Suçlu korksun, suçsuzun kaygıya kapılmasına ne gerek var, diye sorulabilir. 

İş o kadar basit değil. Bilgilerin kim tarafından nasıl kullanılacağı sorusu en hayati soru. 
Kimi zaman kendi devletin sorun olabilir, kimi zaman başka devletler, örgütler… 

Kendi devletin, evet.  Toplumlar öyle canavar kadroların eline geçmiş devletlerle yönetilmişlerdir zaman zaman. Onun için anayasalara “haberleşmenin gizliliği, mahrem alana saygı” gibi kurallar konulmuştur. Anayasalarda o kuralların bulunduğu ülkelerde bile “Uzun kulak”ların “Büyük göz”lerin mahrem alana girmesi, hatta bunun için yargının bile kullanılıyor olması olağandır. 

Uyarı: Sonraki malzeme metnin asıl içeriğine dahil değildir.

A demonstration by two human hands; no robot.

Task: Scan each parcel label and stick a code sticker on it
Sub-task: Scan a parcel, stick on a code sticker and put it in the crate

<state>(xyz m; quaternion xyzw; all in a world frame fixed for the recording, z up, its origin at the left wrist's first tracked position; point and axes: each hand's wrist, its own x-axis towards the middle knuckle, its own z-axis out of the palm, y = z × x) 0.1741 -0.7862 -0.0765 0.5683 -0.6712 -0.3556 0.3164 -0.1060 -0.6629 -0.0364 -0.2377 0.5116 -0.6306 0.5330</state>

Adım adım oraya doğru gidiyor insanoğlu. Deyim yerindeyse elimiz mahkûm. Ben ülkemin Çin gibi, sistemin de insanın bütün mahremiyet alanlarına girmesini meşrulaştıran zihniyette olmasını istemem. 

Çare ne peki?

Öncelikle insan haklarının öncelendiği bir sistem. Bunu korumak üzere etkin bir kuvvetler ayrılığı. Farklı üniteleri birbirini denetleyen bir devlet yapısı. Bilgiyi kötüye kullanana ağır yaptırımlar. 

Kötüye kullanılması halinde istisnasız bütün dünyayı siber felakete sürükleyecek olan bu gidişin, mesela teröre karşı işbirliği gibi, kurala bağlanması için küresel bir disiplin oluşturulması. “Teröre karşı işbirliği” alanında bile çifte standartlar olduğu bilindiğine göre siber güvenlik alanında işbirliği de kolay değil, bunu biliyoruz. Ama mesela şu salgın, kimi durumlarda dünyada sığınılacak yer kalmayabileceğini gözler önüne seriyor. Küresel felakete yatırım yapanlar, anlaşılmalı ki, kendi mahvoluşlarını da hazırlarlar. 
O zaman bütün masumiyeti ile hayatımızın kılcal damarlarına giren dijital imkanın canavara dönüşmemesinin çarelerini de aramak gerekiyor.